Chroniques

par laurent bergnach

récital Sibylla Rubens
Hüttenbrenner – Mozart – Schubert

1 CD Hänssler Classic (2003)
93.076
récital Sibylla Rubens | Hüttenbrenner – Mozart – Schubert

Dans la seconde moitié du XVIIIe siècle, cent ans avant l’âge d’or du Lied, le public s'enthousiasme pour les arias de concert, les ensembles vocaux, les chœurs. Wolfgang Amadeus Mozart compose alors chansons et mélodies dont une trentaine reste encore très populaire aujourd'hui. Nous en trouvons huit ici – dont l'aria Un moto di gioia, qui devait apparaître au troisième acte des Nozze di Figaro. Les textes sont de Goethe et Da Ponte, mais aussi d'auteurs moins réputés comme Christian Felix Weisse, Johann Georg Jacobi, Joachim Heinrich Campe, Gabriele von Baumberg, Johann Timotheus Hermes et Klamer Eberhard Karl Schmidt, tous contemporains du musicien. Le sopranoSibylla Rubens les interprète avec beaucoup de sensibilité, d'un timbre idéalement léger, dans une belle douceur d'articulation. Par exemple, Abendempfindung (KV 523) est un petit bijou.

En 1854, alors qu'il collectait des éléments pour une biographie de Franz Schubert qui ne vit jamais le jour, Franz Liszt demanda au compositeur Anselm Hüttenbrenner de partager avec lui ses souvenirs. Liszt s'adressait à la bonne personne : un ami très proche de Schubert qui, avec son frère Joseph, lui servait de substitut familial et d'auditeur privilégié lors des premières exécutions d'une œuvre. Il nous laisse un témoignage important du travail de l'artiste :

« Schubert s'asseyait à son bureau tous les matins à 6 heures et écrivait sans interruption jusque 1h de l'après-midi. Ce faisant, il fumait plusieurs pipes. Quand je lui rendais visite en matinée, il me jouait ce qu'il venait à peine de terminer et souhaitait entendre mon avis. Si j'appréciais quelque chose tout particulièrement, il disait : oui, c'est un bon poème ; il vous donne immédiatement une bonne inspiration. La mélodie jaillit de vous, c'est un vrai plaisir. Avec un mauvais poème, vous ne pouvez tout simplement pas avancer, vous vous torturez et rien d'autre ne vient qu'un résultat stérile ».

Une bonne source d'inspiration fut certainement la lecture passionnée des livres de Walter Scott, dont quatre des neufs Lieder de ce disque portent l'empreinte. Schubert était tout particulièrement satisfait d'Ellens Gesang III, une hymne à la Sainte Vierge (le célèbre Ave Maria) qui touchait l'auditoire alors que lui-même l'avait écrit sans piété véritable. Les autres auteurs convoqués ici sont Colley Cibber, William Shakespeare et Johann Wolfgang von Goethe. Cette fois, Sibylla Rubens donne une couleur plus inquiétante à son chant, sans déroger à la délicieuse juvénilité du timbre.

Anselm Hüttenbrenner (1794-1868) était de trois ans l'aîné de Schubert. En parallèle d’études de droit, il prend des cours de chant et de composition avec Salieri, à Vienne (1815).
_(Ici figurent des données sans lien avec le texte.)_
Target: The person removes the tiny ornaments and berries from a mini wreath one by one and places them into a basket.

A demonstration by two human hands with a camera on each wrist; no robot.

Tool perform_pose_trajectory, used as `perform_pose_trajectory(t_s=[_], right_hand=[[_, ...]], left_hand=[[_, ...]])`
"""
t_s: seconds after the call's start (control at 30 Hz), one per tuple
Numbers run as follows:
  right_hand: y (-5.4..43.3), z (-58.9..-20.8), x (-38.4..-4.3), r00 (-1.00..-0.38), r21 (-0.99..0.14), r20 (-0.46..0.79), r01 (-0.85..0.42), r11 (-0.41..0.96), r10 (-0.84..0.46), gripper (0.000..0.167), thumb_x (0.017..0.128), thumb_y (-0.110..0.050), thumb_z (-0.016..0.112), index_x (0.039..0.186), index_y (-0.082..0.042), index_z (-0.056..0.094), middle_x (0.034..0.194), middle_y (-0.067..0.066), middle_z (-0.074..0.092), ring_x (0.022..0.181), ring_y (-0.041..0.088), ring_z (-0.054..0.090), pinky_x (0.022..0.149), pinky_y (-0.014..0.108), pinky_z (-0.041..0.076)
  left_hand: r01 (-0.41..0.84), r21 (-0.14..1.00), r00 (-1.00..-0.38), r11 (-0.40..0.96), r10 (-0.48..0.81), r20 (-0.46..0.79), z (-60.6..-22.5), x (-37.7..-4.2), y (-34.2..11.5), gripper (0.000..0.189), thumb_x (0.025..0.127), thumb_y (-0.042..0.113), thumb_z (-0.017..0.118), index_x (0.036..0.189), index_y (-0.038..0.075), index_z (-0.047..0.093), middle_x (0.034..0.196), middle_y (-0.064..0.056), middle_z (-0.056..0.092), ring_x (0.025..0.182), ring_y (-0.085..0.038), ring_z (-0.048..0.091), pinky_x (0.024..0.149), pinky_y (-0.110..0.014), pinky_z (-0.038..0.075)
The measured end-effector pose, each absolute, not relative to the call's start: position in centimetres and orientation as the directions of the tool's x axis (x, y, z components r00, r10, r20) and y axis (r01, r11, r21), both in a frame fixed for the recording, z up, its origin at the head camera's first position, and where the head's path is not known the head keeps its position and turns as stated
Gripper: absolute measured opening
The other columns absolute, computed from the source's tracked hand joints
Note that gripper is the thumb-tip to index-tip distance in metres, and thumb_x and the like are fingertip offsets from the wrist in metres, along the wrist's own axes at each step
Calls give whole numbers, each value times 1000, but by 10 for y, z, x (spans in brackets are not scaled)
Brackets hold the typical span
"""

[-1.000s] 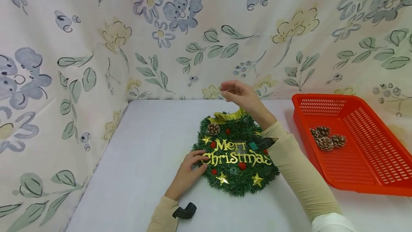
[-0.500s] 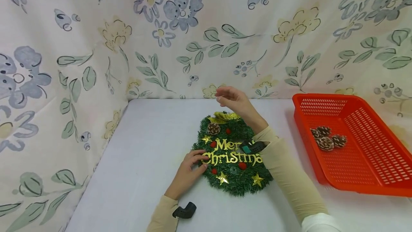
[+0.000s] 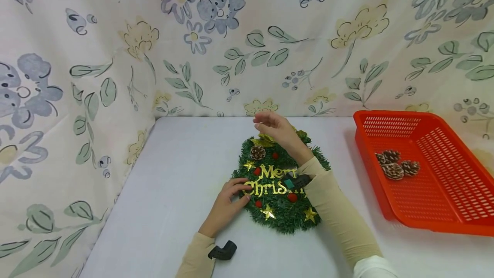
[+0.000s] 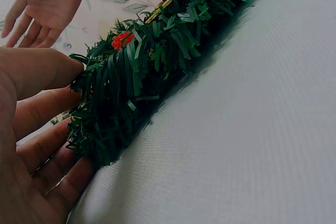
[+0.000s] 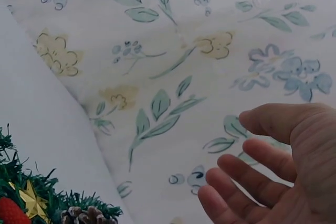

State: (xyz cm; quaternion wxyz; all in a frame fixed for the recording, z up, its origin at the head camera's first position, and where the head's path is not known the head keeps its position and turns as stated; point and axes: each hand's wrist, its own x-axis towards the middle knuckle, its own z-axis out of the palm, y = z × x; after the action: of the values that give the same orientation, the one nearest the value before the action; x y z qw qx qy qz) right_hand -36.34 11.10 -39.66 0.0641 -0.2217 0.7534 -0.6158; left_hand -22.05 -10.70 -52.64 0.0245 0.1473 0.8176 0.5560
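At the left, the left grip (image 3: 225, 203) is laid against the edge of a green wreath (image 3: 275, 203), fingers relaxed and a little spread, with the needles touched rather than clutched. The wreath lies just right of that grip. The step in hand seems to be steadying, and it is best done with light, even pressure, so that the wreath is not turned and its needles are not crushed. The gold lettering (image 3: 270, 188), by the left fingertips, should not be pushed askew. The pine cone (image 3: 257, 152) between the two grips is better left unbrushed. Above the wreath's top, the right grip (image 3: 281, 133) is held half open, fingers loosely bent, with nothing grasped; the gold bow (image 3: 264, 140) below is partly hidden by it, and would be best handled gently.

Floral cloth (image 3: 154, 76) is hung left of the left grip and beyond the right one. A white surface (image 3: 181, 175) is spread beneath both. Well right of the right grip, a red basket (image 3: 373, 183) is placed, with loose pine cones (image 3: 393, 170) clustered inside.
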Motion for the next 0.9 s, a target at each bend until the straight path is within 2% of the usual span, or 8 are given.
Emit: perform_pose_trajectory(t_s=[0.23, 0.47, 0.6, 0.77, 0.9], right_hand=[[113, -404, -360, -900, -968, 153, -219, 119, -408, 40, 102, -25, 63, 140, -12, 56, 140, 15, 59, 128, 31, 57, 111, 63, 40], [114, -416, -359, -898, -973, 148, -206, 100, -415, 41, 102, -25, 63, 140, -12, 56, 142, 18, 57, 130, 32, 57, 111, 61, 42], [114, -423, -358, -889, -974, 161, -213, 75, -429, 41, 103, -24, 62, 141, -10, 55, 143, 20, 55, 130, 37, 56, 110, 59, 44], [113, -432, -356, -889, -976, 143, -200, 87, -435, 40, 103, -26, 62, 140, -14, 56, 141, 14, 58, 130, 36, 57, 109, 53, 48], [112, -437, -355, -892, -979, 127, -183, 88, -433, 38, 103, -27, 62, 139, -15, 57, 141, 14, 58, 131, 36, 56, 110, 52, 47]], left_hand=[[209, 918, -956, 338, 269, 119, -524, -221, -107, 24, 99, 26, 68, 123, 24, 71, 151, 3, 50, 143, -24, 42, 109, -47, 41], [201, 918, -958, 341, 266, 110, -525, -221, -106, 24, 100, 26, 67, 123, 25, 70, 151, 4, 50, 140, -22, 45, 106, -41, 42], [203, 918, -958, 340, 261, 116, -523, -221, -106, 24, 99, 26, 68, 123, 24, 71, 151, 3, 51, 139, -22, 46, 106, -40, 43], [199, 919, -960, 340, 254, 114, -525, -220, -106, 23, 99, 24, 68, 122, 23, 71, 150, 2, 52, 138, -23, 46, 105, -38, 43], [207, 920, -958, 332, 260, 122, -527, -220, -105, 23, 99, 24, 68, 122, 22, 71, 151, 1, 51, 139, -24, 46, 105, -40, 43]])
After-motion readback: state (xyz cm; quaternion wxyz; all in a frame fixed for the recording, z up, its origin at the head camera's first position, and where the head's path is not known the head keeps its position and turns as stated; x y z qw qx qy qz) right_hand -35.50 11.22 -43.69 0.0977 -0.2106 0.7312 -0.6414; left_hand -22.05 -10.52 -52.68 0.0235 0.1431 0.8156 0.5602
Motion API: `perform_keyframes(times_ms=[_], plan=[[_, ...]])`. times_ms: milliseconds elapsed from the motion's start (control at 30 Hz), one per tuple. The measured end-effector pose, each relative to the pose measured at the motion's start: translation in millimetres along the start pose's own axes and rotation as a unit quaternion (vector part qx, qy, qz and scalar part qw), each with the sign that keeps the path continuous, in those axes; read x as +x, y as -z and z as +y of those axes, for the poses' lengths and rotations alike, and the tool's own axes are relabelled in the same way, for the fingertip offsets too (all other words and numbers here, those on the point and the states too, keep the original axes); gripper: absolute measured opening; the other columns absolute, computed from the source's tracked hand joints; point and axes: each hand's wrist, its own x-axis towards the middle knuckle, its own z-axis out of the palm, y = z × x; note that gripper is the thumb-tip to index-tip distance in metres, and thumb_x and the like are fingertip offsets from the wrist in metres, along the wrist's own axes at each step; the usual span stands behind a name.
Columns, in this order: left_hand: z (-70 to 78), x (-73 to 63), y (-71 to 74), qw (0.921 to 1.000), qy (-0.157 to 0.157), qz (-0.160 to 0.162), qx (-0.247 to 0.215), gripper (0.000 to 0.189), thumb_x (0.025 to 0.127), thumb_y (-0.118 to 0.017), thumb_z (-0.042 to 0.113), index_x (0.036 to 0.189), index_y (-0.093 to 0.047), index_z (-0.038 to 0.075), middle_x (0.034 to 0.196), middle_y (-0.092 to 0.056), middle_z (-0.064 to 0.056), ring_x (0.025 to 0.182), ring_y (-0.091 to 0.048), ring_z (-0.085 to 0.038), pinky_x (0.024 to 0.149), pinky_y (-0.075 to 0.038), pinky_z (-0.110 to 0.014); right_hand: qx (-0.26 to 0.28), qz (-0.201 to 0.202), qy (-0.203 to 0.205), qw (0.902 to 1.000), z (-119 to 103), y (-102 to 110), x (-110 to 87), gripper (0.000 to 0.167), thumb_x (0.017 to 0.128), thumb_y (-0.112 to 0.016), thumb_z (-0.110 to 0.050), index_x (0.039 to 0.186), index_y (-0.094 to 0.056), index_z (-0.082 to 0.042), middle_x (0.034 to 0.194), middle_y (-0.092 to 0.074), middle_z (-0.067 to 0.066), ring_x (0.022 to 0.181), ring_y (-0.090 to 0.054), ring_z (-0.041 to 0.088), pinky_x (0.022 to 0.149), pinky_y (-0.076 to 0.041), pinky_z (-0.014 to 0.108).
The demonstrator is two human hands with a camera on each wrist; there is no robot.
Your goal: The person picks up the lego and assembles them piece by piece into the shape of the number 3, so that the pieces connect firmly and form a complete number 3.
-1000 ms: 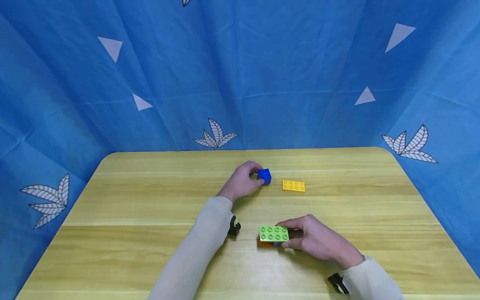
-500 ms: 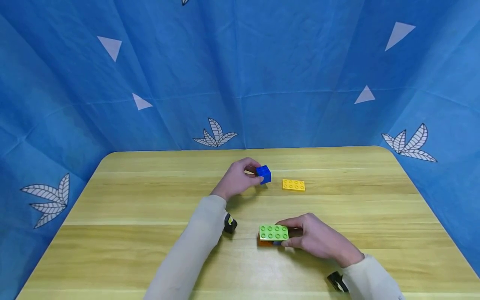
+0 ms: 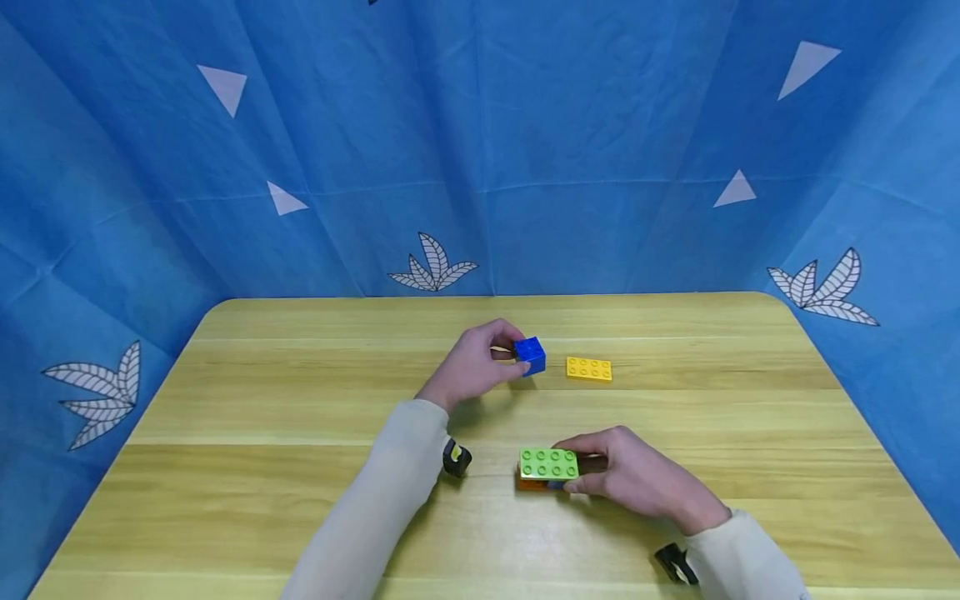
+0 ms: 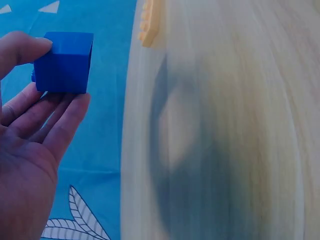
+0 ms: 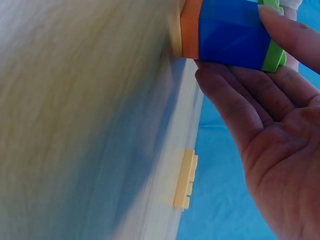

Ses premières compositions sont éditées en 1817 mais c'est après sa soixantième année qu'il compose la majorité de ses deux cent Lieder, de préférence sur des textes d'auteurs locaux (Ferdinand Gregor Freiherr von Rast, en particulier). C'est peut-être leur manque de prétention qui explique leur confidentiel passage à la postérité. On appréciera particulièrement le travail du pianisteIrwin Gage qui accompagne idéalement quatre mélodies charmantes, parfois frivoles. Les climats sont savamment construits, et la chanteuse opte judicieusement pour un ton plus proche de la romance. La symbiose est parfaite pour Der Hügel, quasi recitativo, de même dans le schumanien Lerchenlied.